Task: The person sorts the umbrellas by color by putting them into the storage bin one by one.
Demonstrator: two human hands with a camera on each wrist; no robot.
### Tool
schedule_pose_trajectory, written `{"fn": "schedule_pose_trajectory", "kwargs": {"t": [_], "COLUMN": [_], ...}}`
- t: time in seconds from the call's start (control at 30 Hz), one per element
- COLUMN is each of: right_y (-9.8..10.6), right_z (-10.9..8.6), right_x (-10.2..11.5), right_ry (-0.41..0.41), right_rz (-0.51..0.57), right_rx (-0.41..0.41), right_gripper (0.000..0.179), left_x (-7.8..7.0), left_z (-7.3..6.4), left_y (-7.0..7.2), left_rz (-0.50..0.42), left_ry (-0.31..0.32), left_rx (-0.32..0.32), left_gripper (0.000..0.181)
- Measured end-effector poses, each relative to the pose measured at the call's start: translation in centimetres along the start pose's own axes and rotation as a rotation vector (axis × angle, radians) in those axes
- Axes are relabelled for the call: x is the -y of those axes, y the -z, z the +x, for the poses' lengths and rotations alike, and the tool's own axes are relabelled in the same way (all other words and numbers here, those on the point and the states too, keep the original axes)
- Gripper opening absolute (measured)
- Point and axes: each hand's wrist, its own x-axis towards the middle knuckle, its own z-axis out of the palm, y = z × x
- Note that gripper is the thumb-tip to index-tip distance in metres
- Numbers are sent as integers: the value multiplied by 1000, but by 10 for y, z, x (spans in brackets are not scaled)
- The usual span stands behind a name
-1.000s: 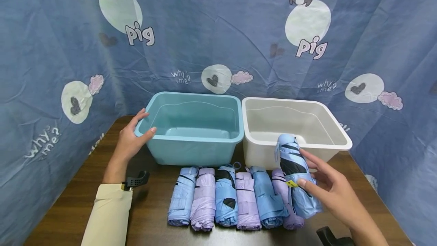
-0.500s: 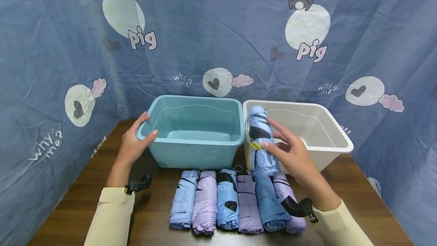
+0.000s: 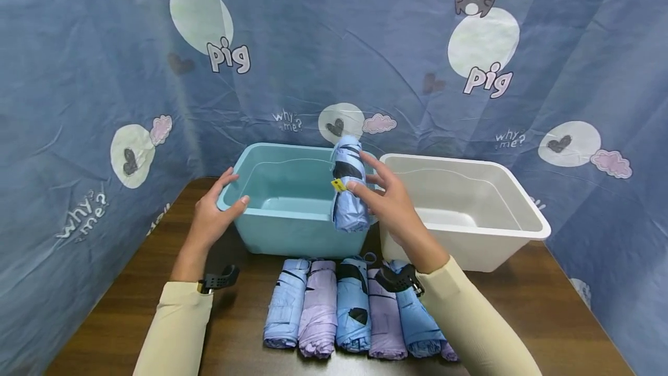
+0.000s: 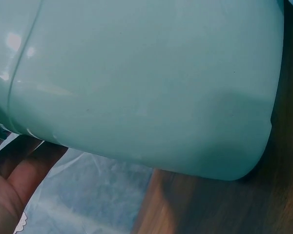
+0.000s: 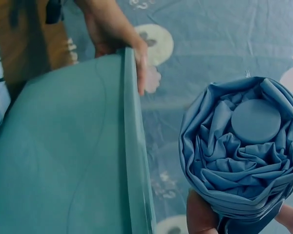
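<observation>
My right hand [image 3: 390, 205] holds a folded blue umbrella [image 3: 348, 205] with black patches and a yellow tag, thumb on one side and fingers on the other. The umbrella stands nearly upright over the right front part of a teal plastic bin [image 3: 300, 231]. In the right wrist view, the umbrella's gathered end [image 5: 256, 122] faces the camera beside the bin's rim. My left hand [image 3: 214, 213] grips the bin's front left corner, thumb and fingers over the rim. From the left wrist view, its fingers [image 4: 31, 168] lie against the bin's side.
A white bin [image 3: 469, 242] stands right of the teal one. In front, several folded umbrellas lie in a row on the wooden table, including a purple one [image 3: 318, 312] and a blue one [image 3: 284, 312]. My right forearm covers the row's right end. A patterned blue cloth [image 3: 334, 45] hangs behind.
My right hand has carried the blue umbrella up and left, from over the row's right end, past the white bin, to above the teal bin. My left hand has stayed on the teal bin's rim.
</observation>
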Motion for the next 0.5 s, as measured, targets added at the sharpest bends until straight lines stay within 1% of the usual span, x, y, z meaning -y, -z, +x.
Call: {"fn": "schedule_pose_trajectory", "kwargs": {"t": [0.07,0.17,0.3,0.5], "right_y": [-9,-23,-43,-73], "right_z": [10,25,45,70], "right_x": [1,1,-2,-7], "right_ry": [-3,-16,-48,-111], "right_rz": [-13,-5,38,64], "right_rx": [-1,8,15,8], "right_gripper": [62,62,63,64], "left_x": [0,0,1,3], "left_z": [0,0,-1,0], "left_y": [0,0,2,3], "left_rz": [-3,-6,-4,-16], "left_ry": [-3,-3,-12,-24], "left_rx": [0,-1,8,23], "left_gripper": [65,65,66,68]}}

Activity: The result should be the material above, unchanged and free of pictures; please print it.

Exercise result:
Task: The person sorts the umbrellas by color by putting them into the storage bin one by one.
Demonstrator: two human hands with a camera on each wrist; no robot.
### Tool
schedule_pose_trajectory, written `{"fn": "schedule_pose_trajectory", "kwargs": {"t": [_], "COLUMN": [_], ...}}`
- t: time in seconds from the call's start (control at 30 Hz), one per element
- COLUMN is each of: right_y (-9.8..10.6), right_z (-10.9..8.6), right_x (-10.2..11.5), right_ry (-0.41..0.41), right_rz (-0.51..0.57), right_rx (-0.41..0.41), right_gripper (0.000..0.179), left_x (-7.8..7.0), left_z (-7.3..6.4), left_y (-7.0..7.2), left_rz (-0.50..0.42), left_ry (-0.31..0.32), left_rx (-0.32..0.32), left_gripper (0.000..0.181)
- Measured end-effector poses, each relative to the pose measured at the call's start: translation in centimetres along the start pose's own axes and rotation as a rotation vector (axis × angle, radians) in those axes
- Axes are relabelled for the call: x is the -y of those axes, y the -z, z the +x, for the poses' lengths and rotations alike, and the tool's own axes are relabelled in the same way (all other words and numbers here, those on the point and the states too, keep the original axes)
- Gripper opening absolute (measured)
- Point and axes: each hand's wrist, its own x-axis towards the middle knuckle, its own z-axis out of the palm, y = z × x
- Note that gripper is the thumb-tip to index-tip distance in metres
- Numbers are sent as integers: the value multiplied by 1000, but by 10 for y, z, x (spans in brackets are not scaled)
- The usual span stands behind a name
-1.000s: 
-0.500s: 
+0.000s: 
+0.000s: 
+0.000s: 
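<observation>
My right hand [image 3: 390, 205] holds a folded blue umbrella [image 3: 348, 205] with black patches and a yellow tag, thumb on one side and fingers on the other. The umbrella stands nearly upright over the right front part of a teal plastic bin [image 3: 300, 231]. In the right wrist view, the umbrella's gathered end [image 5: 256, 122] faces the camera beside the bin's rim. My left hand [image 3: 214, 213] grips the bin's front left corner, thumb and fingers over the rim. From the left wrist view, its fingers [image 4: 31, 168] lie against the bin's side.
A white bin [image 3: 469, 242] stands right of the teal one. In front, several folded umbrellas lie in a row on the wooden table, including a purple one [image 3: 318, 312] and a blue one [image 3: 284, 312]. My right forearm covers the row's right end. A patterned blue cloth [image 3: 334, 45] hangs behind.
My right hand has carried the blue umbrella up and left, from over the row's right end, past the white bin, to above the teal bin. My left hand has stayed on the teal bin's rim.
</observation>
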Motion for the next 0.5 s, as measured, targets added at the sharpest bends until straight lines stay within 1% of the usual span, x, y, z meaning -y, -z, +x.
Call: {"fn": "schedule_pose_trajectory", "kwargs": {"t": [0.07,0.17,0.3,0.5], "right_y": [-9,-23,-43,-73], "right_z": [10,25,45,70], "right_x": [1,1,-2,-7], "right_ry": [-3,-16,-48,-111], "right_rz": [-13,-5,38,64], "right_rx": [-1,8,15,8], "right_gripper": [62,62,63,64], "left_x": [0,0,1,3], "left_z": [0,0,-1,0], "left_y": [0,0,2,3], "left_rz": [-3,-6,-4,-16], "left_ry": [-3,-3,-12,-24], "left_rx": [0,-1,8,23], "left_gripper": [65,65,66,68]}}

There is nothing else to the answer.